Work to complete:
All pictures are to be excluded when the data below is output verbatim.

Supplied information:
Start of Block

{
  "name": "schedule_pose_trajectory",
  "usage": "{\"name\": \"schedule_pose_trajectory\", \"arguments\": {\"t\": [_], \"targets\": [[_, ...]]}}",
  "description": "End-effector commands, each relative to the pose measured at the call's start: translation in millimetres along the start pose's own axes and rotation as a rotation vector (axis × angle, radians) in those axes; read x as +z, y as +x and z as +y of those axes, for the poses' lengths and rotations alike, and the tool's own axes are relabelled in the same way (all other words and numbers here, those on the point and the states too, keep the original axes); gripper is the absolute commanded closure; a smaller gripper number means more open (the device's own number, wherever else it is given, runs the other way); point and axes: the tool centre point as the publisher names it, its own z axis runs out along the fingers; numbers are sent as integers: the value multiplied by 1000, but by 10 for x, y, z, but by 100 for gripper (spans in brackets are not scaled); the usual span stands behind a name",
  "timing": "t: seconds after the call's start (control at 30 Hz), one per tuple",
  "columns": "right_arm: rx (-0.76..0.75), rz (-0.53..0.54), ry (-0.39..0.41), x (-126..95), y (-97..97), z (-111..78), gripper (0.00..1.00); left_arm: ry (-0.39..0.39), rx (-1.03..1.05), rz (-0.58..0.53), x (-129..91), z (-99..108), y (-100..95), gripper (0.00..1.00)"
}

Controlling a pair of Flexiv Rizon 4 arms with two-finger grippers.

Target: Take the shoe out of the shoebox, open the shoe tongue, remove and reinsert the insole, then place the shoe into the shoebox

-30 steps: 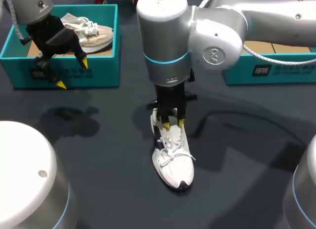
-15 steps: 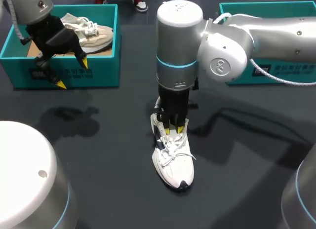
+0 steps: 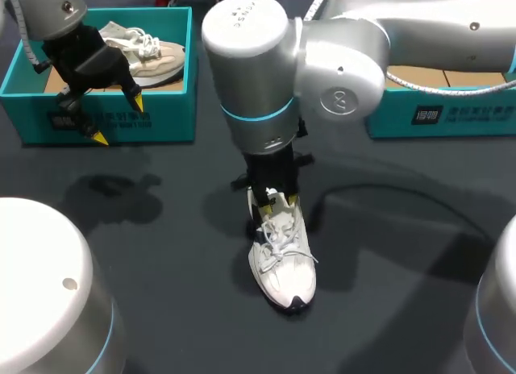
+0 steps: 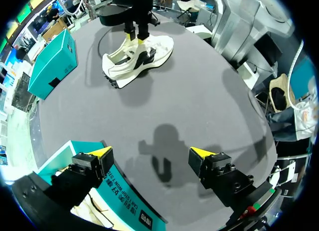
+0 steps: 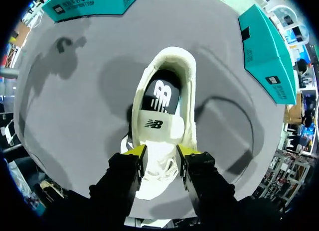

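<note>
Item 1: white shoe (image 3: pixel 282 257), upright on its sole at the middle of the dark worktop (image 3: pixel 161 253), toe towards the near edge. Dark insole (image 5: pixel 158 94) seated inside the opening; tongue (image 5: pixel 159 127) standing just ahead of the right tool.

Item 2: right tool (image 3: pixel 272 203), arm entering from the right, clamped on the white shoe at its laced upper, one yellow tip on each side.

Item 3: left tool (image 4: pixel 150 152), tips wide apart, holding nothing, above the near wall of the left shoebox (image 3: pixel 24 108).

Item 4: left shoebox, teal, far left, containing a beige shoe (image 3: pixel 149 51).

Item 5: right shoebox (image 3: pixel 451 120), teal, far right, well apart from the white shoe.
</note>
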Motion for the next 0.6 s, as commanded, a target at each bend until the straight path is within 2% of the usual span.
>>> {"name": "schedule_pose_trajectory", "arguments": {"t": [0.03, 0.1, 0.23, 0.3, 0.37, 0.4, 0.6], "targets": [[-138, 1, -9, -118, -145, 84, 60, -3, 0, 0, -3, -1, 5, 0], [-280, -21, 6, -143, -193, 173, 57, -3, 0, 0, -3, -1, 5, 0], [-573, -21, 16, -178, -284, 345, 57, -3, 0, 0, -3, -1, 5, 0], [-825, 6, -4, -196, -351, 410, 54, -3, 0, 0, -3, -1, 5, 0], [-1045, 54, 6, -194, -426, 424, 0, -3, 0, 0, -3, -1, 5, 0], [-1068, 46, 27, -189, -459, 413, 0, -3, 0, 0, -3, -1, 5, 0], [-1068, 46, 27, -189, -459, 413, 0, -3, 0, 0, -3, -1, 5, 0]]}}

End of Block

The answer:
{
  "name": "schedule_pose_trajectory",
  "usage": "{\"name\": \"schedule_pose_trajectory\", \"arguments\": {\"t\": [_], \"targets\": [[_, ...]]}}",
  "description": "End-effector commands, each relative to the pose measured at the call's start: translation in millimetres along the start pose's own axes and rotation as a rotation vector (axis × angle, radians) in those axes; read x as +z, y as +x and z as +y of those axes, for the poses' lengths and rotations alike, and the tool's own axes are relabelled in the same way (all other words and numbers here, those on the point and the states too, keep the original axes); gripper is the absolute commanded closure; a smaller gripper number means more open (the device's own number, wherever else it is given, runs the other way); point and axes: the tool centre point as the publisher names it, its own z axis runs out along the fingers; numbers are sent as integers: the value multiplied by 1000, but by 10 for x, y, z, but by 100 for gripper (spans in brackets are not scaled); the usual span stands behind a name",
  "timing": "t: seconds after the call's start (control at 30 Hz), one per tuple",
  "columns": "right_arm: rx (-0.76..0.75), rz (-0.53..0.54), ry (-0.39..0.41), x (-126..95), y (-97..97), z (-111..78), gripper (0.00..1.00); left_arm: ry (-0.39..0.39), rx (-1.03..1.05), rz (-0.58..0.53), x (-129..91), z (-99..108), y (-100..95), gripper (0.00..1.00)"
}

Controlling a pair of Flexiv Rizon 4 arms with two-finger grippers.

Target: Take the shoe out of the shoebox, open the shoe tongue, remove and reinsert the insole, then place the shoe into the shoebox

-30 steps: 
-15 steps: 
+0 steps: 
+0 steps: 
+0 steps: 

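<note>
Item 1: white shoe (image 3: pixel 282 257), upright on its sole at the middle of the dark worktop (image 3: pixel 161 253), toe towards the near edge. Dark insole (image 5: pixel 158 94) seated inside the opening; tongue (image 5: pixel 159 127) standing just ahead of the right tool.

Item 2: right tool (image 3: pixel 272 203), arm entering from the right, clamped on the white shoe at its laced upper, one yellow tip on each side.

Item 3: left tool (image 4: pixel 150 152), tips wide apart, holding nothing, above the near wall of the left shoebox (image 3: pixel 24 108).

Item 4: left shoebox, teal, far left, containing a beige shoe (image 3: pixel 149 51).

Item 5: right shoebox (image 3: pixel 451 120), teal, far right, well apart from the white shoe.
</note>
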Motion for the next 0.6 s, as commanded, a target at each bend until the straight path is within 2% of the usual span.
>>> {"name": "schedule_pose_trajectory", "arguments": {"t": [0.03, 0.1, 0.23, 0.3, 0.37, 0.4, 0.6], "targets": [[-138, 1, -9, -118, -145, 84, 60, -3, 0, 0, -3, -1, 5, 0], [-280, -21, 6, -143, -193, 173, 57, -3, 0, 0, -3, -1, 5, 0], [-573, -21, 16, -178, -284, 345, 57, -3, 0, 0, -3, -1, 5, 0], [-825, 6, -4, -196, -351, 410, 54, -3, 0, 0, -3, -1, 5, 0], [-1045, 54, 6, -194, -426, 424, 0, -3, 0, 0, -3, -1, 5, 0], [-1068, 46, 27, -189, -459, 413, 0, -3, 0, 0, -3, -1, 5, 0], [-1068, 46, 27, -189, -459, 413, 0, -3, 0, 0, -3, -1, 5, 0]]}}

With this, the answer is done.